The Island of Iceland, with a population of about 364,000 people, has managed to become one of the first countries in the world to eliminate the COVID-19 widespread. Normalcy slowly returns to the island as curfews on social gatherings and mandatory physical distancing norms were lifted. Schools, gyms, restaurants, workplaces are now open and operating under proper hygiene regulations.
The public healthcare of Iceland and deCODE Genetics, a bio-pharma company headed by Kári Stefánsson, together, started early contact-tracing and aggressive testing to track people infected with the virus based on their international travel history from January 31st, 28 days before the first reported case in the country. “We were following the news from China very closely,” said Icelandic Prime Minister Katrín Jakobsdóttir, in an interview with The New Yorker Magazine. They closely followed the regulations of the World Health Organization (WHO) to curb the disease. As countries around the world reported a shortage in protective gear for its front-line workers, hospital officials in Iceland set out to buy more before the crisis fell upon them. Veteran doctors and nurses were also urged to sign up.
Iceland’s National Crisis Coordination Centre set up a tracking team to locate the carrier of the virus and possible people who have been exposed to it. The exposed individuals were then mandated to quarantine strictly for fourteen days while they waited for their test results. After the initial rampant tests of high-risk individuals, the country welcomed its general population (those without travel history or who were not in contact with anyone diagnosed with the virus) for testing and isolating if the result is positive. “It turned out that (both screens) gave us around the same percentage of infected (0.8%). We did not just screen. We took samples of the virus from every person infected. Even though the mutation rate is not particularly high, the virus had infected so many it has had an ample opportunity to mutate”, said Stefánsson.
Furthermore, the government devised a contract-tracking phone app that simplified the tracking process excessively. To tackle privacy problems, complete transparency was maintained in its working by conducting regular press conferences with their scientists addressing citizen’s queries.
The total figure of confirmed cases in Iceland due to COVID-19 is 1810, of which ten have died. The mortality rate for the same is one of the lowest in the world – one out of every 180 confirmed cases, or just 0.56 percent. In May, only six new cases were detected in the country. And no new cases in the month of June so far.

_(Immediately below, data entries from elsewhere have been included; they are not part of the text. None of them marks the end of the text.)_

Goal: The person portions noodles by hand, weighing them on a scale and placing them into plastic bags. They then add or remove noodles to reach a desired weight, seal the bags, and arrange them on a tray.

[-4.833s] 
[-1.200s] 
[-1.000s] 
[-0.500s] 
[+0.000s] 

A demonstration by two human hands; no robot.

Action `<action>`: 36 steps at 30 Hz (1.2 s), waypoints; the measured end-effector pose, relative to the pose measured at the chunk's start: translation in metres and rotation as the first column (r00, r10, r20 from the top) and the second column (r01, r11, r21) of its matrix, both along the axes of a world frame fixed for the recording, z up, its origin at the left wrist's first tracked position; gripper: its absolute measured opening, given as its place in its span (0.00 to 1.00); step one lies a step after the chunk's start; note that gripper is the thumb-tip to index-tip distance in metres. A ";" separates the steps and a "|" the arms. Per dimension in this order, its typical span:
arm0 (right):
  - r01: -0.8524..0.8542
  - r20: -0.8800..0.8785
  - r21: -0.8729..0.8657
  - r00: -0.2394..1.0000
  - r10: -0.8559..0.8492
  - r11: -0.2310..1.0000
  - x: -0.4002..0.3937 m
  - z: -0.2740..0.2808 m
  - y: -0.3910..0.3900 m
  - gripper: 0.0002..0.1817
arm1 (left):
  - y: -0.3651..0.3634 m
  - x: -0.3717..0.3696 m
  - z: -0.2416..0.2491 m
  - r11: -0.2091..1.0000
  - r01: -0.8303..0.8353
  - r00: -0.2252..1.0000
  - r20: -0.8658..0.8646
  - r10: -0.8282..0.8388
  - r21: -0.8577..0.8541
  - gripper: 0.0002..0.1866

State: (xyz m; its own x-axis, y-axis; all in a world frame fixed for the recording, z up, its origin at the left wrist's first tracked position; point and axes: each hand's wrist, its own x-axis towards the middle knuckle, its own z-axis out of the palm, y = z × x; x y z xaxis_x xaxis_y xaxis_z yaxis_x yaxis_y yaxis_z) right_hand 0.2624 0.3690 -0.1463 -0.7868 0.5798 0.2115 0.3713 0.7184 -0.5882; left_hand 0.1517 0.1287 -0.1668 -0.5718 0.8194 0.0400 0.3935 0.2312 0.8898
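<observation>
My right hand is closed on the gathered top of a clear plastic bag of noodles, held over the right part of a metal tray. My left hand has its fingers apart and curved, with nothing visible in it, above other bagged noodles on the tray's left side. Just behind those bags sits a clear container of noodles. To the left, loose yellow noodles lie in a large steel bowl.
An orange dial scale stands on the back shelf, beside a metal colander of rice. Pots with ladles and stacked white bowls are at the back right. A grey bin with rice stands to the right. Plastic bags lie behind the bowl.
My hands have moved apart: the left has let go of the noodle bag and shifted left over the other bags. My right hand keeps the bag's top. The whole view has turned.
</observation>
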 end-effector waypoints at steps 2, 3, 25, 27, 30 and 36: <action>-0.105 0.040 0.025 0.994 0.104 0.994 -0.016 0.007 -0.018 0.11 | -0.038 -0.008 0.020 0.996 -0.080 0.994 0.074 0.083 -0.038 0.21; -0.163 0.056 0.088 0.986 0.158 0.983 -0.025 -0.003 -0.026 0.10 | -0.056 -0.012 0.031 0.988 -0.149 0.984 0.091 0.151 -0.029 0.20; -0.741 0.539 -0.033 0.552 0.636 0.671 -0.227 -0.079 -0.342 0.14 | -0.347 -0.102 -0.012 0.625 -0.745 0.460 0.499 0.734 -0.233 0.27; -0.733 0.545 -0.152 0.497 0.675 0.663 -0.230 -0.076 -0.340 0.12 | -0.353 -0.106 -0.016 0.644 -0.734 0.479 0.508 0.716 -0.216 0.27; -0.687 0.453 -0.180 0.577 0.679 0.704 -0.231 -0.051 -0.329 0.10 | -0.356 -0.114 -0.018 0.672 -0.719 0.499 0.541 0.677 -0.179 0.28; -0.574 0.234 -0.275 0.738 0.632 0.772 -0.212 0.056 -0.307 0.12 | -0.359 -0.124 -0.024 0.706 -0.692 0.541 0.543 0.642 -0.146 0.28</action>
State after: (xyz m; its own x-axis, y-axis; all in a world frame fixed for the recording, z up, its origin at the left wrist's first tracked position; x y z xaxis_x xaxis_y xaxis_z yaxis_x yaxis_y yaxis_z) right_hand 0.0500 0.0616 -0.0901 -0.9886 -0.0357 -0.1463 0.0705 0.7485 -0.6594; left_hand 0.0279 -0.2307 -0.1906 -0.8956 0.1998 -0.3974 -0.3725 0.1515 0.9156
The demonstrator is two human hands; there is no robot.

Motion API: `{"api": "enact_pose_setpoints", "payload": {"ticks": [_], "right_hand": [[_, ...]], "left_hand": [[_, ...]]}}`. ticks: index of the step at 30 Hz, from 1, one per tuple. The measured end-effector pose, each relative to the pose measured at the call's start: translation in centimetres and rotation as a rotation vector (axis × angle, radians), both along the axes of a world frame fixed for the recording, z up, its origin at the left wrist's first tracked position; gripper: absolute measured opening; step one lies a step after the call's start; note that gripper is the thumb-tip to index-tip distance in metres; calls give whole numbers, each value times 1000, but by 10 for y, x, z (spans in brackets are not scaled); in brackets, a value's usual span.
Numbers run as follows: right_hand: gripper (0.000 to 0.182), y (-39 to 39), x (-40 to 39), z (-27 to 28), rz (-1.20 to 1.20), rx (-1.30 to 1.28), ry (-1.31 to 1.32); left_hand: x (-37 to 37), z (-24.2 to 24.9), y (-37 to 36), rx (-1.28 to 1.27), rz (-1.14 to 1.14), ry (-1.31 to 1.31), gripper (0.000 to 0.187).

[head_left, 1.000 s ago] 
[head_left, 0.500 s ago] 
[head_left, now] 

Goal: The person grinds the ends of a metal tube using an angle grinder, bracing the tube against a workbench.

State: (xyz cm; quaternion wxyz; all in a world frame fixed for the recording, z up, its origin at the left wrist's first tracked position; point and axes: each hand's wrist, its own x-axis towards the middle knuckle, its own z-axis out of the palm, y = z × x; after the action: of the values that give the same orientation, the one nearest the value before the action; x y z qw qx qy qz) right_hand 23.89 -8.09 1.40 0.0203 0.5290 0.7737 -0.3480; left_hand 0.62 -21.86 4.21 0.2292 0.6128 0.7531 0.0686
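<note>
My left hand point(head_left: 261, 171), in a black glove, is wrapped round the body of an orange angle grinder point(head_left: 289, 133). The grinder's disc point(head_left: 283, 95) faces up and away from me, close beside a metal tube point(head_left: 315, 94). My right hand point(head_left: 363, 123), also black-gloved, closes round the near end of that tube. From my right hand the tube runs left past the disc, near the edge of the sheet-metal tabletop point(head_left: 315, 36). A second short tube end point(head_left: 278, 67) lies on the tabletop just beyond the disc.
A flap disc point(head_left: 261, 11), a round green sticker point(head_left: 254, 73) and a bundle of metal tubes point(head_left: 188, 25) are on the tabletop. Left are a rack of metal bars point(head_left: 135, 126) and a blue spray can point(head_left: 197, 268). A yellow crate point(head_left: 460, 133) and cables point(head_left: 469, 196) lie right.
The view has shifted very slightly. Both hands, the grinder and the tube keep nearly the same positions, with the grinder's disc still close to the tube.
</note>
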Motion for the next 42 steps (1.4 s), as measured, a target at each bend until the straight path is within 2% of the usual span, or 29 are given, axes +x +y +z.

The authorities have reopened the borders for international travelers with an experimental testing facility. “Utmost care is being taken not to jeopardize the success achieved in Iceland during the COVID-19 pandemic as Iceland prepares to offer tests for travelers on the 15 June 2020,” stated Prime Minister Jakobsdóttir. The travelers could opt to show a certificate confirming a recent negative COVID-19 test, be screened for the virus, or go into quarantine as a precautionary method.
Featured Image Via Canva.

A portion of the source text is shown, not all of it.